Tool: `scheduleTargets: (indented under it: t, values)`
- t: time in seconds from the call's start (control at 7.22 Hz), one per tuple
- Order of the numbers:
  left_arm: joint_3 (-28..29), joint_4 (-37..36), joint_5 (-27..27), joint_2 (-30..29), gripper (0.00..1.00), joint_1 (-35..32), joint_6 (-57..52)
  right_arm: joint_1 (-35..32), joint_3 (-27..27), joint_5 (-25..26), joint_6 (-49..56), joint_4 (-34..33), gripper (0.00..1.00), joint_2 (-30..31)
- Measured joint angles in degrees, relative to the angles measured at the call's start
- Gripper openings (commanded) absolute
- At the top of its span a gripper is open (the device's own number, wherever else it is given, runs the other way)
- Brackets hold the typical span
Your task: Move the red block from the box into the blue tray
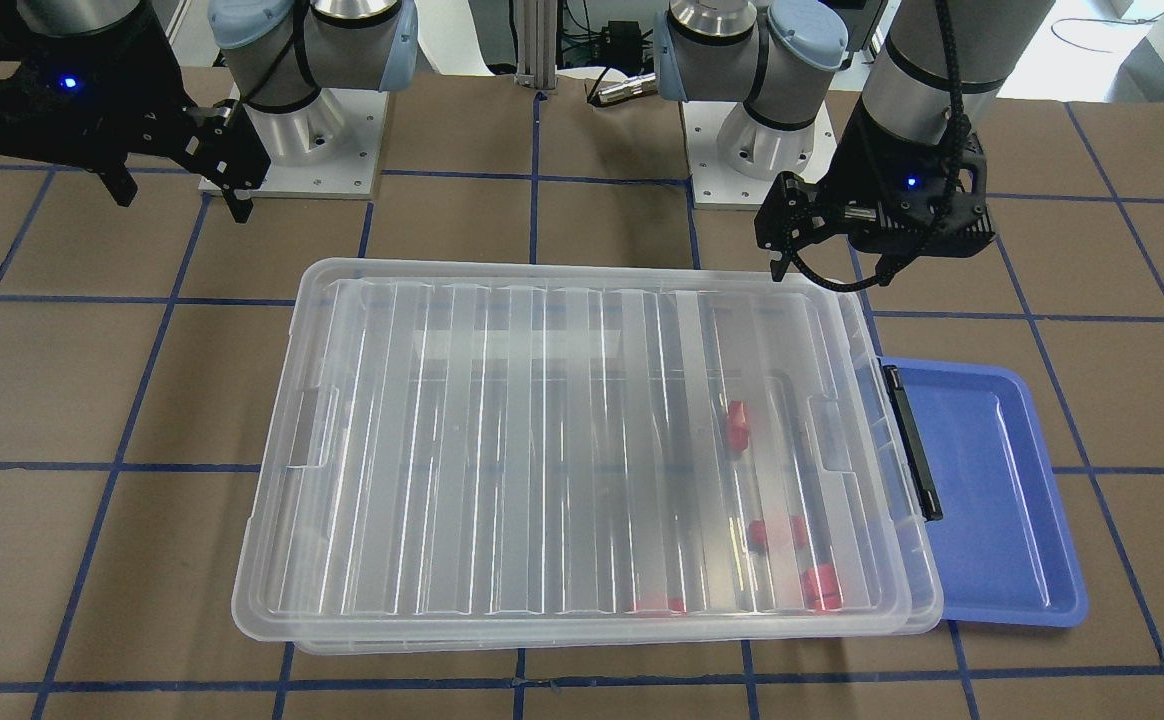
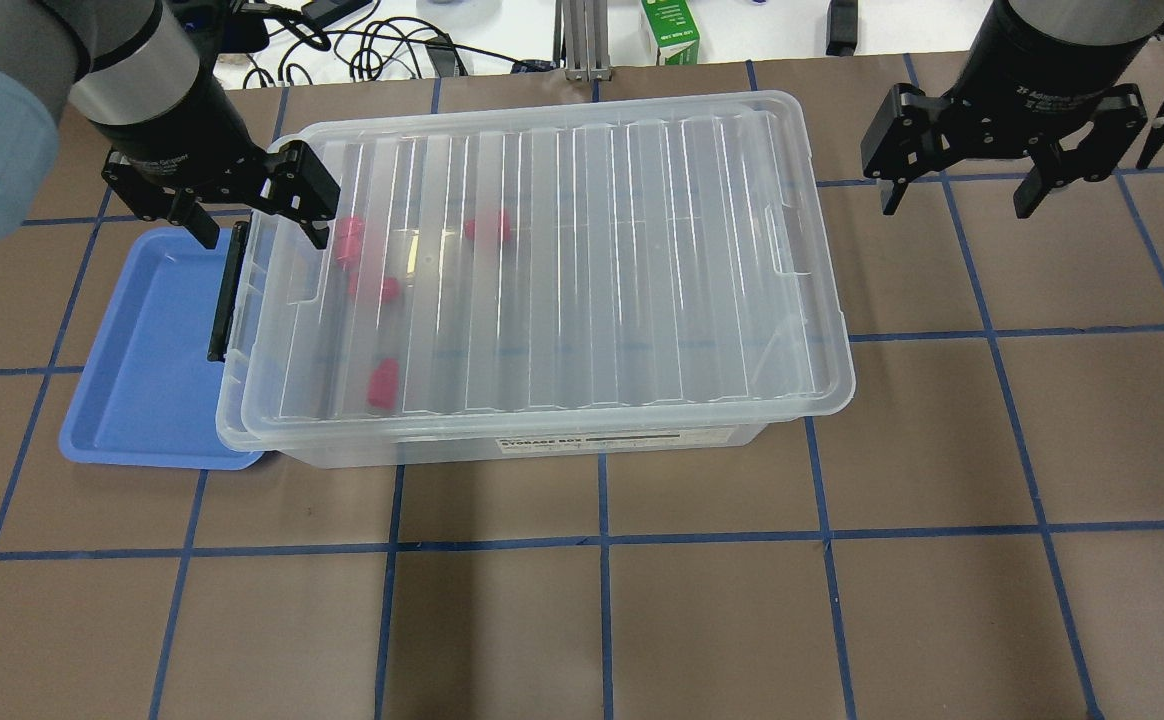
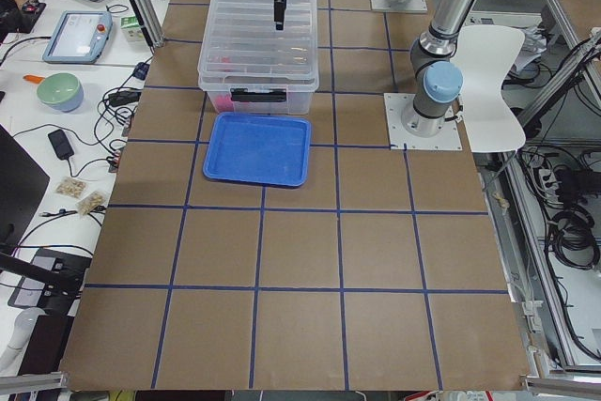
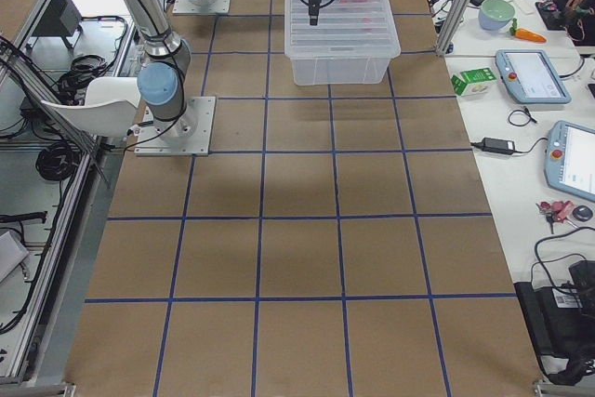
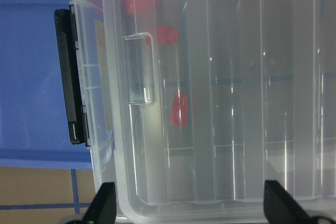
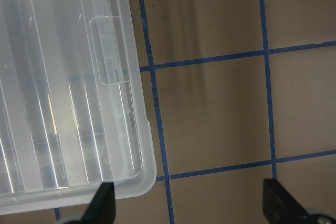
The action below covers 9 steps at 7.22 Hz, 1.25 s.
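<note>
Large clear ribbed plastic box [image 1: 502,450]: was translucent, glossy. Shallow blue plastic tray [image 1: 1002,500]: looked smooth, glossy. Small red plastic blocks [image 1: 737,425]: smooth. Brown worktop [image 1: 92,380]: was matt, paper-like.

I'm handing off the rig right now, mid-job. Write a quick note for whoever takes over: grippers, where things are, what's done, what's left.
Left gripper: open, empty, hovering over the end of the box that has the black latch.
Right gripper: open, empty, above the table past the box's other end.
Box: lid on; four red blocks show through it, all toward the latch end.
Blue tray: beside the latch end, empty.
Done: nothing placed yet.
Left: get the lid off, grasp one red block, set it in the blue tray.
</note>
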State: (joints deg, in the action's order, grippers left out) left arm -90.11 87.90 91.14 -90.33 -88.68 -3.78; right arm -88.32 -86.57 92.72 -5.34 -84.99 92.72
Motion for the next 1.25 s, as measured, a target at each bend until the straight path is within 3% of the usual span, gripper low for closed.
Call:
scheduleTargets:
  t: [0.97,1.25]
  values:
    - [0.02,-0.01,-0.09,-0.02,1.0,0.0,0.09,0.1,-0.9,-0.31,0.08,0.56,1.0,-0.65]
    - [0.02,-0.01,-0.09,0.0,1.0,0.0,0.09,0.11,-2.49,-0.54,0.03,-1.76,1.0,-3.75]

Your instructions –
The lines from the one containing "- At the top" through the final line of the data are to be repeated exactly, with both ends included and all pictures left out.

Task response –
- At the top of its span a gripper is open (the device's own number, wherever else it is given, runs the other way)
- Brackets hold the typical span
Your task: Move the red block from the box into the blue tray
The action below covers 9 steps at 7.22 Hz, 1.25 s.
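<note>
Large clear ribbed plastic box [image 1: 502,450]: was translucent, glossy. Shallow blue plastic tray [image 1: 1002,500]: looked smooth, glossy. Small red plastic blocks [image 1: 737,425]: smooth. Brown worktop [image 1: 92,380]: was matt, paper-like.

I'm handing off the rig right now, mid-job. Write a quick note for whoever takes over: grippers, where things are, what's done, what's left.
Left gripper: open, empty, hovering over the end of the box that has the black latch.
Right gripper: open, empty, above the table past the box's other end.
Box: lid on; four red blocks show through it, all toward the latch end.
Blue tray: beside the latch end, empty.
Done: nothing placed yet.
Left: get the lid off, grasp one red block, set it in the blue tray.
</note>
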State: (joints deg, in the action's order, grippers left out) left arm -90.11 87.90 91.14 -90.33 -88.68 -3.78; right arm -88.32 -86.57 92.72 -5.34 -84.99 92.72
Motion for the next 1.25 s, as measured, a target at each bend until the straight path is within 3% of the usual span, gripper low for closed.
Call:
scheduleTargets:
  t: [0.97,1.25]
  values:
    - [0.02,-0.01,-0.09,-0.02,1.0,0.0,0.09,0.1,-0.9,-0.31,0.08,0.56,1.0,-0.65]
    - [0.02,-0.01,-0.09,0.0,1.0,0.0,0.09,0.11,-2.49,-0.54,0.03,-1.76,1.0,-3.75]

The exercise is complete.